(Your objective):
All of the data is to be printed exactly, though the images must be left off.

(Supplied data):
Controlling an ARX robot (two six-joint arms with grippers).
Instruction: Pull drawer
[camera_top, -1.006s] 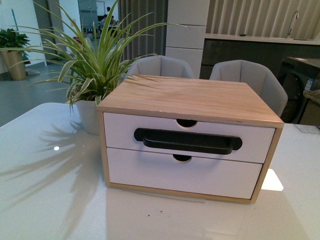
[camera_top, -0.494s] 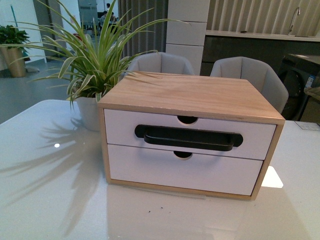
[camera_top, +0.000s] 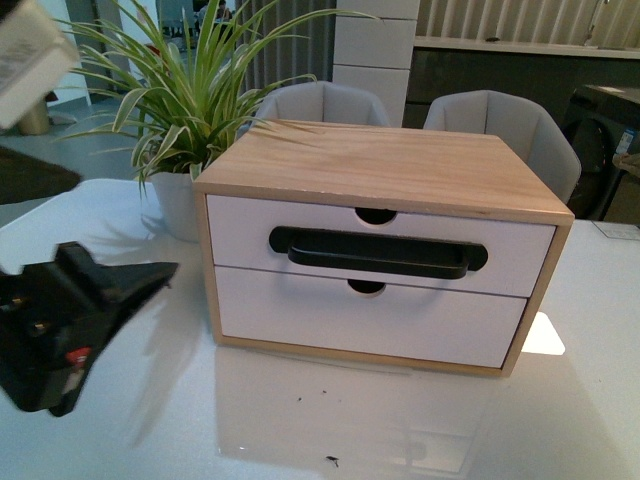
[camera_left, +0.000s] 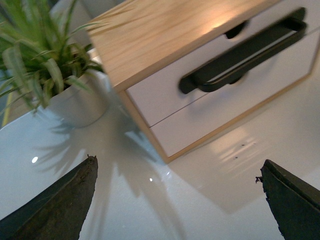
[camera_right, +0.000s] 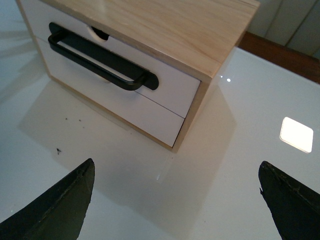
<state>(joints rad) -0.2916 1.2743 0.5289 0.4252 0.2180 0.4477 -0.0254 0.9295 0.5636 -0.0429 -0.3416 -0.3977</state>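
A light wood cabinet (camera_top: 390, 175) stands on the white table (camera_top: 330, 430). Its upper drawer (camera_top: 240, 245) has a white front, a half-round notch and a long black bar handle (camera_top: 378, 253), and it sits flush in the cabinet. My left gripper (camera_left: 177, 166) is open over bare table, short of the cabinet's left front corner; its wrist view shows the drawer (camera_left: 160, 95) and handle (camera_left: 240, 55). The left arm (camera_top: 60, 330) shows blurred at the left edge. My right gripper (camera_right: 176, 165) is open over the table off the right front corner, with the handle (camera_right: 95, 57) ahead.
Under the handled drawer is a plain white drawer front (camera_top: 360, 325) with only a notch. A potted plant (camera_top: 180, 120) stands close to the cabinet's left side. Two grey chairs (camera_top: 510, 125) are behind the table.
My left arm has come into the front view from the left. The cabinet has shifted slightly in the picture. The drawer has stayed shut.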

(Answer):
Controlling an ARX robot (two six-joint arms with grippers).
Instruction: Pull drawer
[camera_top, -1.006s] 
[camera_top, -0.494s] 
[camera_top, +0.000s] 
[camera_left, +0.000s] 
[camera_right, +0.000s] 
<state>(joints rad) -0.2916 1.2743 0.5289 0.4252 0.2180 0.4477 -0.0254 0.9295 0.5636 -0.0429 -0.3416 -0.3977</state>
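A light wood cabinet (camera_top: 390, 175) stands on the white table (camera_top: 330, 430). Its upper drawer (camera_top: 240, 245) has a white front, a half-round notch and a long black bar handle (camera_top: 378, 253), and it sits flush in the cabinet. My left gripper (camera_left: 177, 166) is open over bare table, short of the cabinet's left front corner; its wrist view shows the drawer (camera_left: 160, 95) and handle (camera_left: 240, 55). The left arm (camera_top: 60, 330) shows blurred at the left edge. My right gripper (camera_right: 176, 165) is open over the table off the right front corner, with the handle (camera_right: 95, 57) ahead.
Under the handled drawer is a plain white drawer front (camera_top: 360, 325) with only a notch. A potted plant (camera_top: 180, 120) stands close to the cabinet's left side. Two grey chairs (camera_top: 510, 125) are behind the table.
My left arm has come into the front view from the left. The cabinet has shifted slightly in the picture. The drawer has stayed shut.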

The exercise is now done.